本课程将基于hadoop平台实现Giraph 分布式系统中的图处理。

1.2 课程来源

本课程基于图灵教育的《Hadoop应用架构》第5章制作，真诚感谢图灵教育对实验楼的授权。

为了保证可以在实验楼环境中完成本次实验，我们在原书内容基础上补充了一系列的实验指导，比如实验截图，代码注释，帮助您更好的实战。

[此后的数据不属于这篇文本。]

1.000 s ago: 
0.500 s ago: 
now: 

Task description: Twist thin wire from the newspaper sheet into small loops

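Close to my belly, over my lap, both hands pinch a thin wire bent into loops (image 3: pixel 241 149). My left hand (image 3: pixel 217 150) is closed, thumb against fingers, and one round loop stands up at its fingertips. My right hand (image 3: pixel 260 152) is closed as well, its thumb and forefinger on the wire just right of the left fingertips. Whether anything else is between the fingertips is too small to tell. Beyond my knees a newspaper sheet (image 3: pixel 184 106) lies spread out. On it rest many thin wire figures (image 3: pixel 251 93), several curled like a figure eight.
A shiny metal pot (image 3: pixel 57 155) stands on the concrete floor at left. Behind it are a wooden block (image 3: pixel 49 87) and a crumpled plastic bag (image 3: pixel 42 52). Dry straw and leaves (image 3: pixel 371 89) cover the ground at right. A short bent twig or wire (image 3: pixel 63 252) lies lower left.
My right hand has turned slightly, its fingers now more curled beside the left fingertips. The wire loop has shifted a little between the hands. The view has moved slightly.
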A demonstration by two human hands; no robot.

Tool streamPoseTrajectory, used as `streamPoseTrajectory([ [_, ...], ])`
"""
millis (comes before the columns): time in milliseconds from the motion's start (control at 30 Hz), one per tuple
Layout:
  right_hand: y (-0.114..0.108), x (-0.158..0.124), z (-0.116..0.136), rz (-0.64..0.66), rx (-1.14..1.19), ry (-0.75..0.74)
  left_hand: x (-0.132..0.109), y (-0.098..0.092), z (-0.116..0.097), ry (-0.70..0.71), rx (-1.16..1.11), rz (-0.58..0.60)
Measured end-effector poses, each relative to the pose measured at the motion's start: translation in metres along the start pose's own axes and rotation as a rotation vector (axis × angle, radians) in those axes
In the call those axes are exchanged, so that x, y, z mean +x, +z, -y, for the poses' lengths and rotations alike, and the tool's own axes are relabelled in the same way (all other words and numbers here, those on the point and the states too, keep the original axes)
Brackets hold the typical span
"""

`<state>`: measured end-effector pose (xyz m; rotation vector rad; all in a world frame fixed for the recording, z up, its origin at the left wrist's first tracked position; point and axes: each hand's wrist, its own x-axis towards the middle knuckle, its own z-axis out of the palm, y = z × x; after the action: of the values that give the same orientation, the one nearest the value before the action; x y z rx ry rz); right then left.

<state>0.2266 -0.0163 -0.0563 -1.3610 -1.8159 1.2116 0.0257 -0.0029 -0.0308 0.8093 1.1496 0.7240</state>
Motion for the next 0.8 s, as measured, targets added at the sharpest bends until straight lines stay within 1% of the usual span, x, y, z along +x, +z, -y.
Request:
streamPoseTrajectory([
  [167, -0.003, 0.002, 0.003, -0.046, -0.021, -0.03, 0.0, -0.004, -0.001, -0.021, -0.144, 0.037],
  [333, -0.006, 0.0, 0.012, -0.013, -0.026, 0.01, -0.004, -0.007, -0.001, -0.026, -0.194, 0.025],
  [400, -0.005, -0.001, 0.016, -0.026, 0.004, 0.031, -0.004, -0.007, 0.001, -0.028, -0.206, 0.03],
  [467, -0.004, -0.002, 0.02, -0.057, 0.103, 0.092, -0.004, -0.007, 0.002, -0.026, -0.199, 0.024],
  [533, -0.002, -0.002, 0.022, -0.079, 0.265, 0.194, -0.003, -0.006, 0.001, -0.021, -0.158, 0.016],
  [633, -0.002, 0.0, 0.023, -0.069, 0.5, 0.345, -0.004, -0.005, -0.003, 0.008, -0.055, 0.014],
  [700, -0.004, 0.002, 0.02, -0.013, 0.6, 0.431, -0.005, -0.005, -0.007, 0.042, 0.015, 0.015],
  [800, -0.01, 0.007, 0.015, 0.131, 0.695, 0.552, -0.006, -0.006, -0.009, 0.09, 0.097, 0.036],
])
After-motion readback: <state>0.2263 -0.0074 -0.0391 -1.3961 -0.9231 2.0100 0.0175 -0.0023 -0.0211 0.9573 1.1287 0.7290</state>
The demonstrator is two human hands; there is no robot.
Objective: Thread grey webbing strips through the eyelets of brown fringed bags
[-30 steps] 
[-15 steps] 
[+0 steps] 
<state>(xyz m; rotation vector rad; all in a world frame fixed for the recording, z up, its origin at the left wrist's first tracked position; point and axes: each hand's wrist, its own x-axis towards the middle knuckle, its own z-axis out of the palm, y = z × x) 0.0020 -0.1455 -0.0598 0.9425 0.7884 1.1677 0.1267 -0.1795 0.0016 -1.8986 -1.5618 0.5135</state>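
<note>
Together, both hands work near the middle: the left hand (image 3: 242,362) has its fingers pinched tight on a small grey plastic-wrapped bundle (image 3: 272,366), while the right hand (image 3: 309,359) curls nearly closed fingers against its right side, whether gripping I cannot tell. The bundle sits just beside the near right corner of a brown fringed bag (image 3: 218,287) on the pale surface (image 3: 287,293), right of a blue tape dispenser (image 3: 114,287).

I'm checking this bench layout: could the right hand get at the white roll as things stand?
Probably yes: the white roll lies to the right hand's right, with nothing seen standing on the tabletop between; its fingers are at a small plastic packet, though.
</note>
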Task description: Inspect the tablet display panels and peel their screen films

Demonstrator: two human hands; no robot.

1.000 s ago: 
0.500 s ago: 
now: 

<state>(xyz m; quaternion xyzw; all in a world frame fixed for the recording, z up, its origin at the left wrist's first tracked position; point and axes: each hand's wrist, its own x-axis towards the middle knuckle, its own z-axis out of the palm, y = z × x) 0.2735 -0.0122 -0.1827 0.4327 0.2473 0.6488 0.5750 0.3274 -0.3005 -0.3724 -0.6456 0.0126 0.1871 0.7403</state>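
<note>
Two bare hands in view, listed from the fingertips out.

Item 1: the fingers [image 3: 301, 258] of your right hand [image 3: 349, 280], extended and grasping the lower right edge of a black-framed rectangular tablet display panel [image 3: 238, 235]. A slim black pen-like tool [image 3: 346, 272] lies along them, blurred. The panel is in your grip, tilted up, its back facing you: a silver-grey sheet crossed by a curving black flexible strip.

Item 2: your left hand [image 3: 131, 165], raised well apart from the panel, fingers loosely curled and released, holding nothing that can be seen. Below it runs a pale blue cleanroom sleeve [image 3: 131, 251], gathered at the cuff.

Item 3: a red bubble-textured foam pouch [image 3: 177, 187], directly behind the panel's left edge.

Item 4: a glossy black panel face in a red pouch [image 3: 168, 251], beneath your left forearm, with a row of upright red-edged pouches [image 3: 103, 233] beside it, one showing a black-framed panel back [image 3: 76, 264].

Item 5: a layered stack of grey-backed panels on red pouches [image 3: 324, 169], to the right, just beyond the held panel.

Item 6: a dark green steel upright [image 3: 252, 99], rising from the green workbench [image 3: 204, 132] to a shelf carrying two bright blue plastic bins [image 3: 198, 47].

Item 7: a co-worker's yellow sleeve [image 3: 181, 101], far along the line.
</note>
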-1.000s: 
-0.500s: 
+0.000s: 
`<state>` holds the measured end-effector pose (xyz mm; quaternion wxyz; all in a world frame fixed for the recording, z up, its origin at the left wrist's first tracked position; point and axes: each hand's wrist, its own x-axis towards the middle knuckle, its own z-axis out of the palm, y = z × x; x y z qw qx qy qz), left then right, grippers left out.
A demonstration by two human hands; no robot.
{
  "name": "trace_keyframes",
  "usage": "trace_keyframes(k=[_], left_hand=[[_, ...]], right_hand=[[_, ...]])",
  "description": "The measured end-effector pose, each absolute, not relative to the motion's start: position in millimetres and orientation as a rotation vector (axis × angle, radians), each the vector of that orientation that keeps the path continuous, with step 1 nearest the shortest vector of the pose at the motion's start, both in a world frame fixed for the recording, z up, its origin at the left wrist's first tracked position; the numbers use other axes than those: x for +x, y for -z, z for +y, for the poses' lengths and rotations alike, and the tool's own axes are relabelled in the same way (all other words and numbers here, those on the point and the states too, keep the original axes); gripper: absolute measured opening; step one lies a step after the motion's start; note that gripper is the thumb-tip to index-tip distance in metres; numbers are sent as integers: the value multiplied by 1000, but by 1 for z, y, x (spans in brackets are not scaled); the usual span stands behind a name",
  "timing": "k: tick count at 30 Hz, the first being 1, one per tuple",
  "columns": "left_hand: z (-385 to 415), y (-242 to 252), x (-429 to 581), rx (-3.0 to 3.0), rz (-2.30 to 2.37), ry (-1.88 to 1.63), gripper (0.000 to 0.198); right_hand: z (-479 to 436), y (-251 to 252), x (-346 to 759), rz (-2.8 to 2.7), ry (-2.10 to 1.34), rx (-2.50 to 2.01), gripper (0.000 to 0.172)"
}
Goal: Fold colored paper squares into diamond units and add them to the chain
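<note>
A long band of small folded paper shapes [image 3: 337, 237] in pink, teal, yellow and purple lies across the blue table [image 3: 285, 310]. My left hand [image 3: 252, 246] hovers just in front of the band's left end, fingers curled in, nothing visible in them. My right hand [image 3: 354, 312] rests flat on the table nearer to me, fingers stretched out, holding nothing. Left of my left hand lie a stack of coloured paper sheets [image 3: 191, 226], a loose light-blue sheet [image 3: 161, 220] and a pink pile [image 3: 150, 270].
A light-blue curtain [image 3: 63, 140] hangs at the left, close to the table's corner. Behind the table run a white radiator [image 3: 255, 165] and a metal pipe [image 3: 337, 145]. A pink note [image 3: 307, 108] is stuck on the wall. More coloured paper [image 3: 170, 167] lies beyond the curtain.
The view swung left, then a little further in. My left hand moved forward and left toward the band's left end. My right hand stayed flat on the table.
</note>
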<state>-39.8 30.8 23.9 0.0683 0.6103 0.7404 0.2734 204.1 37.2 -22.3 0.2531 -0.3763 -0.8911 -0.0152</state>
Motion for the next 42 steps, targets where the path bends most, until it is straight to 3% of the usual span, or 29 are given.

如果您对于实验有疑惑或者建议可以随时在讨论区中提问，与同学们一起探讨。

1.3. 实验知识点

Hadoop文件存储
块同步并行模型
Giraph
Maven编译jar

1.4 实验环境

Hadoop 2.6.1
Xfce 终端

1.5 适合人群

本课程属于中等难度级别，适合具有 Hadoop，java 基础的用户，如果对 giraph 了解能够更好的上手本课程。

1.6 代码获取

你可以通过下面命令将代码下载到实验楼环境中，作为参照对比进行学习。

$ git clone https://github.com/hadooparchitecturebook/hadoop-arch-book.git

二、实验原理

2.1 分布式系统中的图处理

为了在类似 Hadoop 之类的系统中执行这类数据处理，我们先从 MapReduce 开始。问题是 MapReduce 只能提供一层合并，这表明我们不得不像剥洋葱一样来处理图数据。对于不剥洋葱的人来说，这很新鲜，因为剥洋葱和削苹果完全不同。洋葱只有剥掉很多层之后才能看到核心。另外，洋葱会让人流眼泪。洋葱的刺激性让剥洋葱的过程更加不愉快，使用 MapReduce 进行图数据处理也是这样的。MapReduce 有时可能会让你想哭。图 2-1 中的图为一个类似于“剥洋葱”的使用案例。中点为最开始的人，而每个增加的圈都是另一个 MapReduce 任务，每层中相连的人就是这样计算的。

图 2-1：“剥洋葱”

2.2 在 MapReduce 中，图处理如同剥洋葱

意识到每一条路径都需要重新将整个图读写到磁盘，你会更加痛苦。

幸好，Google 的智者再一次决定打破这个规则，改变 MapReduce 框架中 mapper 之间不能通信的情况。这种无共享的思路对于 Hadoop 这样的分布式系统来说非常重要，因为它们依赖于同步点和故障恢复策略。聪明人是怎么解决这个问题的呢？总之他们找到了另外的方法应对同步点和恢复策略，而不会受到 mapper 的限制。

2.3　块同步并行模型

那么，我们怎样才能保持同步处理而又打破“mapper 之间不能通信”的规则呢？来自哈佛大学的英国计算机科学家 Leslie Valiant 提供了一个解决方案，他在 20 世纪 90 年代创建了块同步并行模型（Bulk Synchronous Parallel，BSP）。BSP 模型正是 Google 图处理解决方案 Pregel 的核心。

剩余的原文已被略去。